When I crossed into my fifth decade of life, I started to come to the grim realization that I could just drop dead at any moment. Seriously.  The sheer amount of Diet Mountain Dew in my system at any given moment defies the medical community. Death can come randomly or be long and dragged out. I personally hope mine is somewhat spectacular, involving an epic last stand or bringing a heinous criminal to justice, but we don’t get much of a choice do we?

As a sidebar, I have instructions with my wife that if that happens at home, drag me down to my work PC and take a photo so that she can claim that my employer caused my demise.  Not lying one bit here.  It is worth her strain on her part for the extra insurance money having me die at work…trust me. If she calls you to help drag my body to my office, just come over and help.  No questions need be asked.

I’m not preoccupied with death or anything.  I have written about death many times in my author-career.  In my sci-fi novels I have covered the deaths of hundreds, if not thousands.  In true crime I have stared at autopsy photos and interviewed people about horrific demises.  Death doesn’t frighten me. What is scary to me is that the knowledge and wit I have accumulated over a lifetime will simply disappear.  That seems like a terrible waste.

My kids are grown up and pretty smart.  Well, mostly smart.  We all have our moments, don’t we?  For the most part they have mastered life quite well.  My son is a successful stylist/entrepreneur and my daughter is a nurse/mother/NYT Bestselling author.  There’s not a lot left that I can teach them. We are now at a point where they are teaching me things.

My grandson has not mastered life yet.  He’s just a little guy and the thought of not passing on what I know to him was depressing.  So I started to write it down, everything.  Each tiny tip and hint I could think of to help him through life. I don’t know why, but it seemed like a great idea at the time.  Little did I realize it would take five years.

Thus The Life Book – A Grandfather’s Gift, was born.

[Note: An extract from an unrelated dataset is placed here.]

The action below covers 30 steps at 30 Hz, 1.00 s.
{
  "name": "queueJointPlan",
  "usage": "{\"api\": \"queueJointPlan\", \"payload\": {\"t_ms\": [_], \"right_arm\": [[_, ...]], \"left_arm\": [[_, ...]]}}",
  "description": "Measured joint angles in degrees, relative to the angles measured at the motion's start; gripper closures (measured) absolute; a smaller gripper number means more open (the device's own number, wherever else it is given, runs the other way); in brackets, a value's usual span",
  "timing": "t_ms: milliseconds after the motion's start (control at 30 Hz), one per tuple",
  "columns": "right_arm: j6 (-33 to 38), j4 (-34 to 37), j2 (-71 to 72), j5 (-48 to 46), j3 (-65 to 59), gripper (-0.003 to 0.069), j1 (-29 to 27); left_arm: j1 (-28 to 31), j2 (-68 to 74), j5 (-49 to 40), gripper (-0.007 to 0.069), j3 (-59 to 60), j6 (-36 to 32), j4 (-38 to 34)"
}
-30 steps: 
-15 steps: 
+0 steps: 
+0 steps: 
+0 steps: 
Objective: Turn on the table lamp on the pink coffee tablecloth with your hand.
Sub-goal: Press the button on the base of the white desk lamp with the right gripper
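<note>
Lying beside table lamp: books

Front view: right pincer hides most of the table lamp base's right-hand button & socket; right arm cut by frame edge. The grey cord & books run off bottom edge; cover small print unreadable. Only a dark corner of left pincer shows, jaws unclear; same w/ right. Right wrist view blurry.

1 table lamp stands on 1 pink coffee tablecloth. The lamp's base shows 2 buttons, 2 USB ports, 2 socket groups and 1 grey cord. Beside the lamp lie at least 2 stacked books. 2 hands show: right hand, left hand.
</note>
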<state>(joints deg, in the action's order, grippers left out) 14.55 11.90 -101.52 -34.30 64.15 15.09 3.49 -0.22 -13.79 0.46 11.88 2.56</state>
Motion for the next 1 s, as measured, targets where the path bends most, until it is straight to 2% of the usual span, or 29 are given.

I will admit, some of the content is snarky, all of it is candid, and some of it is funny.  I wanted to give him a guidebook to life itself, an instruction manual.  It was intended originally to be just between us – a gift from me to him.

I started talking to some of my friends and others have thought about this idea, but no one seems to have the time to do it.  Part if that is none of us like coping with our own mortality. I am quite content to undertake that retrospective.  Life is hard enough. Why not make it easier for others?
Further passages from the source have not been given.